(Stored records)

------------------------

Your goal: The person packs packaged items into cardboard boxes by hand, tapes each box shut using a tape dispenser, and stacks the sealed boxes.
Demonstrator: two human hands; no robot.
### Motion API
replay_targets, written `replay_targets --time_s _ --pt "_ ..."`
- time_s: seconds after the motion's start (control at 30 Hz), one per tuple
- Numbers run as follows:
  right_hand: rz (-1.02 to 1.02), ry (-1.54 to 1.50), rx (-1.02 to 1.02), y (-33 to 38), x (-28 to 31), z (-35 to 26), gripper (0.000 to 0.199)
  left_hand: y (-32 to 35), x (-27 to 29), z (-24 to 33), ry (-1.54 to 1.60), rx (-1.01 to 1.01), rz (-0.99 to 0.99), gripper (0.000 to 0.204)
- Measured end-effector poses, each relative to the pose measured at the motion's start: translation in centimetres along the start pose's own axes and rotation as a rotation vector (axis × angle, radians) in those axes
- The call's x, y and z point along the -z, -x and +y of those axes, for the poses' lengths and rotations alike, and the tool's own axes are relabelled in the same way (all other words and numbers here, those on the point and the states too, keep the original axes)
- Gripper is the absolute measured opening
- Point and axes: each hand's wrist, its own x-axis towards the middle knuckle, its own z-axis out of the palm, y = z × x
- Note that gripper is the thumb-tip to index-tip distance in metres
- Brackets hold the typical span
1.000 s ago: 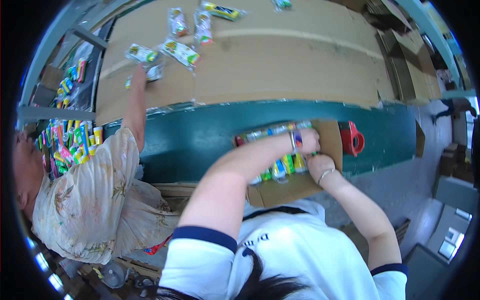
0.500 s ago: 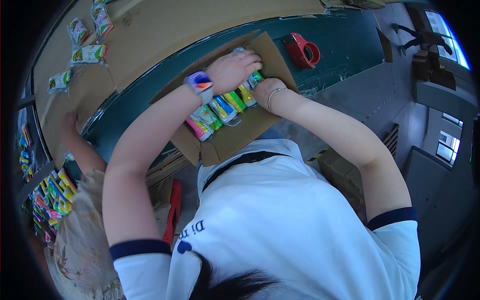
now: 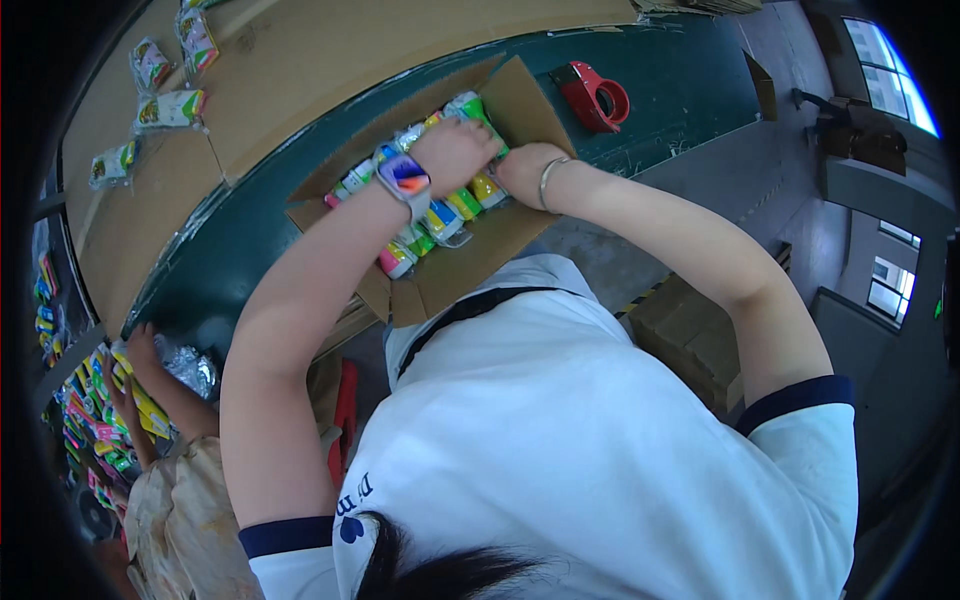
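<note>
both the left hand [image 3: 455, 150] and right hand [image 3: 520, 172] press curled onto the colourful packets [image 3: 440, 215] in the open cardboard box [image 3: 455, 275], whose near edge overhangs the green table [image 3: 250, 240], so too hard a push could tip it off.

I see a packing workshop: a green workbench [image 3: 690, 80] carries an open cardboard box [image 3: 450, 280] of colourful packets [image 3: 440, 215] under my fingers, a red tape dispenser [image 3: 592, 97] just beyond them, and cardboard sheets [image 3: 330, 60] farther off.
</note>
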Motion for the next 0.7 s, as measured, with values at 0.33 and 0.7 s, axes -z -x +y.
replay_targets --time_s 0.33,0.7 --pt "0.499 -0.344 -0.064 6.5 0.2 0.4 0.015 -3.3 -3.0 -0.2 -0.049 -0.227 0.386 0.014" --pt "0.067 -0.078 -0.042 0.8 0.1 -0.4 0.026 -6.9 -0.1 -0.8 -0.064 -0.265 -0.115 0.017"
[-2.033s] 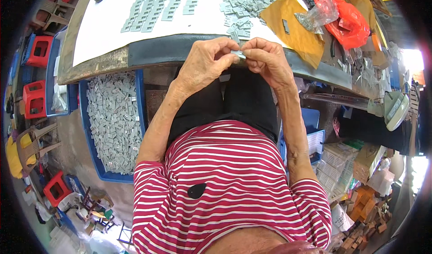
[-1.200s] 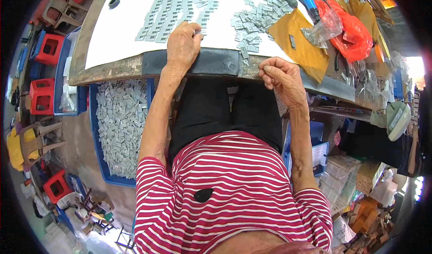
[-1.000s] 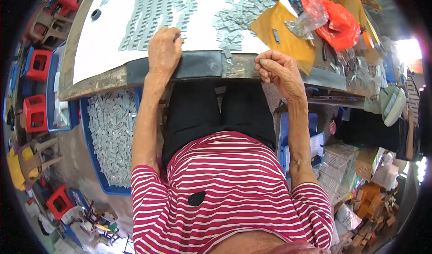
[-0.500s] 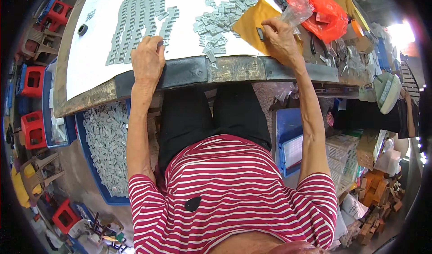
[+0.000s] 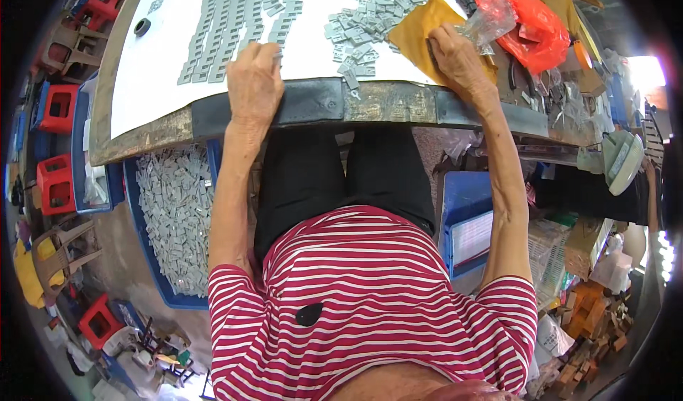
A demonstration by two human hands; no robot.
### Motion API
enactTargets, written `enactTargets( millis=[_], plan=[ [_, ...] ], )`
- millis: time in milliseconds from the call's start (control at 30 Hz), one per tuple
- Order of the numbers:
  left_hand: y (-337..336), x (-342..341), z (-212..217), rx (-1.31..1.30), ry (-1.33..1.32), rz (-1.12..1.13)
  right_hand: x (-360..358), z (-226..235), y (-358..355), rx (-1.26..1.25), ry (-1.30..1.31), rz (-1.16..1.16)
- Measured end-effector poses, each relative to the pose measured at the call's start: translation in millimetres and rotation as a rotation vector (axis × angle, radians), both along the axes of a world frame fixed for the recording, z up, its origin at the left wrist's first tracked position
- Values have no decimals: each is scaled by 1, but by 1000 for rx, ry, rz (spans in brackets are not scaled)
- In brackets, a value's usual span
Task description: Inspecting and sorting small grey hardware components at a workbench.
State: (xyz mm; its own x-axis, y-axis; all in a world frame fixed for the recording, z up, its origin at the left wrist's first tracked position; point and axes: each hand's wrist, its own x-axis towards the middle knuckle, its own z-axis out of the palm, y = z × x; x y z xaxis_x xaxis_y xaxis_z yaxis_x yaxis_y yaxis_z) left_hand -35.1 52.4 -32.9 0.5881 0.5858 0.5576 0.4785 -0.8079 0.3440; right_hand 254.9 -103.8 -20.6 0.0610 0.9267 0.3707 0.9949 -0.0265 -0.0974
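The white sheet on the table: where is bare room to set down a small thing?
Bare patches: between the dark ring and the rows of grey pieces, and between those rows and the loose pile. Crowded: right of the pile, with brown paper, right hand and red bag.

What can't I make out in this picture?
Head view:
- Whatever is under the left hand's fingertips: the hand covers it.
- Whatever is under the right hand: its curled fingers hide it.
- Grey rows' far ends: cut by the top edge.
- Blue bin's floor: buried.
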Motion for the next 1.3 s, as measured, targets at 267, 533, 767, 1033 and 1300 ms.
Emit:
enactTargets(
  millis=[267,533,767,1033,1300],
  plan=[
    [-44,24,13,-260,-209,-284,0,-3,4,63,19,-15],
    [-60,37,7,-180,-40,-258,-19,9,-11,262,447,-165],
    [-62,40,7,-195,3,-227,-75,22,-24,184,1211,-175],
    [-79,39,3,-62,44,-111,-103,0,-29,184,1310,-197],
    [-84,42,3,13,32,-57,-110,-9,-29,182,1285,-188]
  ],
)
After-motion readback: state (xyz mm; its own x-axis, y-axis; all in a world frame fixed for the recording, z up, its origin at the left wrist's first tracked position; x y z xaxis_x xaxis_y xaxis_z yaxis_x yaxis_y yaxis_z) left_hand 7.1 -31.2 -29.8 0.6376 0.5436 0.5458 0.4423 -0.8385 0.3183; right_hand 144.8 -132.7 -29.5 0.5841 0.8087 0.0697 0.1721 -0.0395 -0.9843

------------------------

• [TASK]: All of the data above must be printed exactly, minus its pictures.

• [EXPECTED ANSWER]:
Your goal: The person packs packaged items into cardboard boxes by hand, tapes each box shut using a tape dispenser, and stacks the sealed boxes.
Demonstrator: two human hands; no robot.
### Motion API
replay_targets, written `replay_targets --time_s _ --pt "_ ..."`
- time_s: seconds after the motion's start (control at 30 Hz), one per tuple
- Numbers run as follows:
  right_hand: rz (-1.02 to 1.02), ry (-1.54 to 1.50), rx (-1.02 to 1.02), y (-33 to 38), x (-28 to 31), z (-35 to 26), gripper (0.000 to 0.199)
  left_hand: y (-32 to 35), x (-27 to 29), z (-24 to 33), ry (-1.54 to 1.60), rx (-1.01 to 1.01), rz (-0.99 to 0.99), gripper (0.000 to 0.204)
- Measured end-effector poses, each relative to the pose measured at the motion's start: translation in centimetres along the start pose's own axes and rotation as a rotation vector (axis × angle, radians) in those axes
- The call's x, y and z point along the -z, -x and +y of those axes, for the poses' lengths and rotations alike, and the tool's own axes are relabelled in the same way (all other words and numbers here, those on the point and the states too, keep the original axes)
- Gripper is the absolute measured opening
- Point and axes: each hand's wrist, its own x-axis towards the middle knuckle, its own z-axis out of the palm, y = z × x
- Note that gripper is the thumb-tip to index-tip distance in metres
- Brackets hold the typical span
1.000 s ago: 
0.500 s ago: 
now: 
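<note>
both the left hand [image 3: 455, 150] and right hand [image 3: 520, 172] press curled onto the colourful packets [image 3: 440, 215] in the open cardboard box [image 3: 455, 275], whose near edge overhangs the green table [image 3: 250, 240], so too hard a push could tip it off.

I see a packing workshop: a green workbench [image 3: 690, 80] carries an open cardboard box [image 3: 450, 280] of colourful packets [image 3: 440, 215] under my fingers, a red tape dispenser [image 3: 592, 97] just beyond them, and cardboard sheets [image 3: 330, 60] farther off.
</note>
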Motion for the next 0.7 s, as measured, with values at 0.33 and 0.7 s, axes -z -x +y.
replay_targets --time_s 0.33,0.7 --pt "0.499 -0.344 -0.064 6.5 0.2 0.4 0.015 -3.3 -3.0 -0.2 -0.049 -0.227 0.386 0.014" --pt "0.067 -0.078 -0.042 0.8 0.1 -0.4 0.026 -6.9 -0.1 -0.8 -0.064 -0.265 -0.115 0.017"
[-2.033s] 
[-1.200s] 
[-1.000s] 
[-0.500s] 
[+0.000s] 
A demonstration by two human hands; no robot.
### Motion API
enactTargets, written `enactTargets( millis=[_], plan=[ [_, ...] ], )`
- millis: time in milliseconds from the call's start (control at 30 Hz), one per tuple
- Order of the numbers:
  left_hand: y (-337..336), x (-342..341), z (-212..217), rx (-1.31..1.30), ry (-1.33..1.32), rz (-1.12..1.13)
  right_hand: x (-360..358), z (-226..235), y (-358..355), rx (-1.26..1.25), ry (-1.30..1.31), rz (-1.16..1.16)
- Measured end-effector poses, each relative to the pose measured at the call's start: translation in millimetres and rotation as a rotation vector (axis × angle, radians), both along the axes of a world frame fixed for the recording, z up, its origin at the left wrist's first tracked position
- Values have no decimals: each is scaled by 1, but by 1000 for rx, ry, rz (spans in brackets are not scaled)
- In brackets, a value's usual span
Task description: Inspecting and sorting small grey hardware components at a workbench.
State: (xyz mm; its own x-axis, y-axis; all in a world frame fixed for the recording, z up, its origin at the left wrist's first tracked position; point and axes: each hand's wrist, its own x-axis towards the middle knuckle, its own z-axis out of the palm, y = z × x; x y z xaxis_x xaxis_y xaxis_z yaxis_x yaxis_y yaxis_z) left_hand -35.1 52.4 -32.9 0.5881 0.5858 0.5576 0.4785 -0.8079 0.3440; right_hand 254.9 -103.8 -20.6 0.0610 0.9267 0.3707 0.9949 -0.0265 -0.0974
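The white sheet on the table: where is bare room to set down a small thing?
Bare patches: between the dark ring and the rows of grey pieces, and between those rows and the loose pile. Crowded: right of the pile, with brown paper, right hand and red bag.

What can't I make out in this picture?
Head view:
- Whatever is under the left hand's fingertips: the hand covers it.
- Whatever is under the right hand: its curled fingers hide it.
- Grey rows' far ends: cut by the top edge.
- Blue bin's floor: buried.
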Motion for the next 1.3 s, as measured, targets at 267, 533, 767, 1033 and 1300 ms.
Emit:
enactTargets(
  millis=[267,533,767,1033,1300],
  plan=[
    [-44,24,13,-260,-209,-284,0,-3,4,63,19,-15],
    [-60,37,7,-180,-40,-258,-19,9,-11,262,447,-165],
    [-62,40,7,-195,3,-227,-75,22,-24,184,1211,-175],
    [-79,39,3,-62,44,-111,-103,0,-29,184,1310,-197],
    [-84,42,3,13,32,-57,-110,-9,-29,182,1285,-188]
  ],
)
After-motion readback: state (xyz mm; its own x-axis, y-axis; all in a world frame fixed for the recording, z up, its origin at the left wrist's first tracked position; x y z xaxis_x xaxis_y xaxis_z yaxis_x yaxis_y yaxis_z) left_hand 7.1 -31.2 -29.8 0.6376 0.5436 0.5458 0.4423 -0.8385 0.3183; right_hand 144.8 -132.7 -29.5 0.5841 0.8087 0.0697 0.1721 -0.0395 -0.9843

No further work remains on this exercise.